Hate crime in Los Angeles County rose 32 percent between 2013 and 2017, according to the county’s Commission on Human Relations.
Experts discussed local, state and national hate crime data at a Thursday hearing hosted by California State Assemblymember Richard Bloom, who represents Santa Monica.
Marshall Wong, a specialist on hate crimes, said hate crimes such as vandalism and assaults have been creeping up since reaching a record low in 2013. 508 were reported in 2017, but a survey by Loyola Marymount University suggests that far more Angelenos are victims of hate crimes and don’t report them, said Brianne Gilbert, associate director of Loyola Marymount University’s Center for the Study of Los Angeles.
More than 2,000 people take the quality of life survey each year, the largest survey of any metropolitan area in the United States, and 11 percent said they or someone in their household had been a victim of a hate crime in 2018. Among LGBTQ+ respondents, that proportion reached 27 percent.
“The overwhelming majority of the groups orchestrating these attacks subscribe to the ideas of white supremacy, and a number have emerged since the presidential election of 2016,” Bloom said. “California, a state well-known for its diversity and equal rights protection laws, ironically is home to more hate groups than any other state in the nation.”
More white supremacist propaganda is distributed in California than any other state, said Joanna Mendelson, an investigative researcher with the Anti-Defamation League.
National data shows that white supremacist attacks are at a peak, she said. Many white supremacists are being radicalized online through memes shared on message boards 4chan and 8chan, as well as Discord, a chat website for gamers. They spread the idea that whites are being supplanted by people of color in a scheme orchestrated by Jews, Mendelson said.
Anti-Semitic assaults doubled between 2017 and 2018 and total anti-Semitic incidents were the third-highest in a single year since the ADL began tracking such data in the 1970s.
“Things have never been so bad,” she said.

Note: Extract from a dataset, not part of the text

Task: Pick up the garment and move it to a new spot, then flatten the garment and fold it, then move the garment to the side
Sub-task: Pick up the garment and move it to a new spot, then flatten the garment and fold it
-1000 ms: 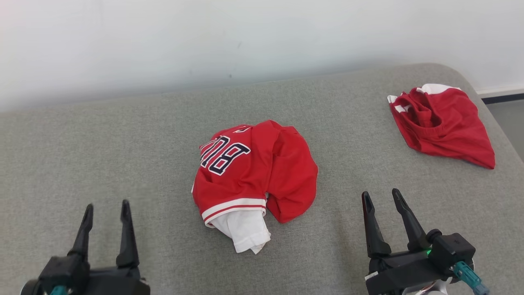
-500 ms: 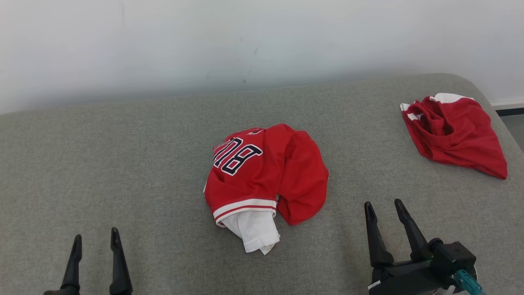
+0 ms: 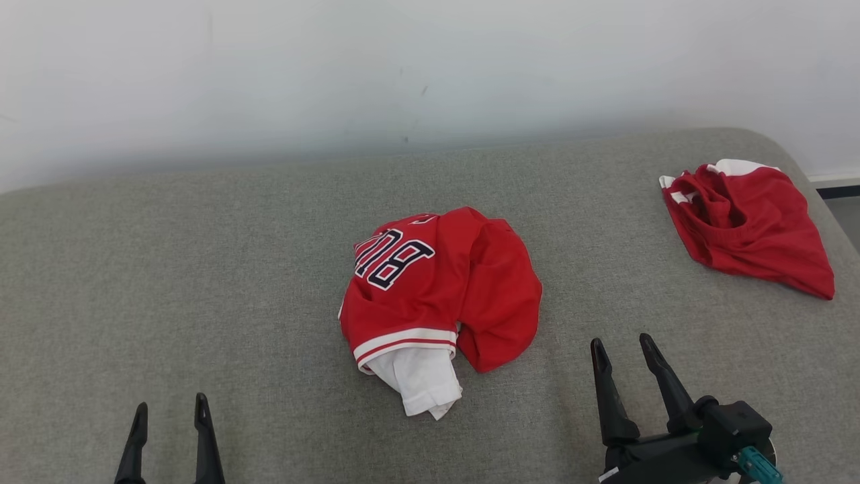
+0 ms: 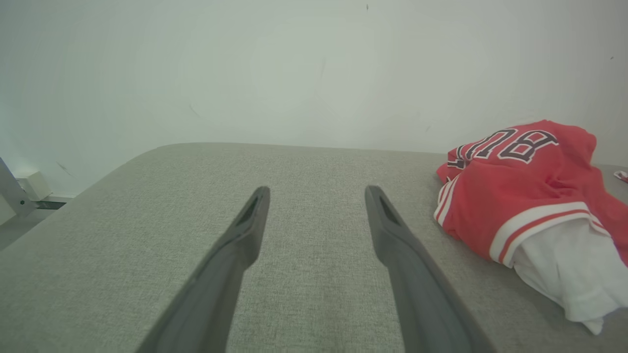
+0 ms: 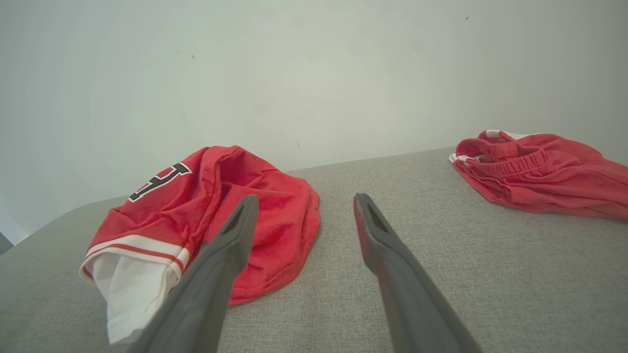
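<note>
1. Jersey [image 3: 437, 296]: soft matt red cloth, white cloth trim.
2. Shorts [image 3: 752, 235], at 2 o'clock: matt red cloth, ribbed waistband.
3. Worktop [image 3: 201, 269]: coarse grey woven fabric, matt.
4. Wall [image 3: 336, 67]: smooth, matt white.
5. Jaws: dark, smooth, matt plastic.

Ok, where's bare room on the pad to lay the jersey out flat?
Widest bare patch: the left half of the pad, from the jersey out to the left edge and back to the wall. A narrower gap lies between the jersey and the shorts. The far right corner is crowded by the shorts.
</note>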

In Los Angeles County, most hate crimes occur in central Los Angeles, followed by the San Fernando Valley, while the regions with the highest hate crimes per capita are central Los Angeles and the Westside. The San Gabriel Valley and the eastern part of the county report the lowest rate of hate crimes because they are more racially and religiously homogenous, Wong said.
Most victims of racial hate crimes in the county are African Americans and most victims of religious hate crimes are Jewish, Wong said. Gay men and transgender women make up the majority of hate crimes based on sexual orientation and gender.
African Americans comprise eight to nine percent of the county’s population but half of racial hate crime victims, he said.
“One of the things that drives that that we don’t see in other parts of the country are a number of Latino street gangs that are affiliated with the Mexican mafia, which is the largest and most violent of the prison-based gangs,” Wong said. “They’ve given orders to their street affiliates to try to drive Blacks out of their neighborhoods, so we’ve seen acts of arson and broad daylight shootings and these gangs carry out, literally, ethnic cleansing.”
According to the LMU survey, 14 percent of Black residents, 12 percent of Latino residents, nine percent of white residents and six percent of Asian residents said they were a victim of a hate crime. Younger groups were far more likely to report experiencing hate crimes than older groups. 17 percent of people who consider themselves upper class said they experienced a hate crime, compared to eight percent of middle-class respondents and 10 percent of lower-class respondents.
73 percent of respondents said they felt racial and ethnic groups in Los Angeles were getting along, compared to 77 percent in 2017 and a low of 48 percent in 2007.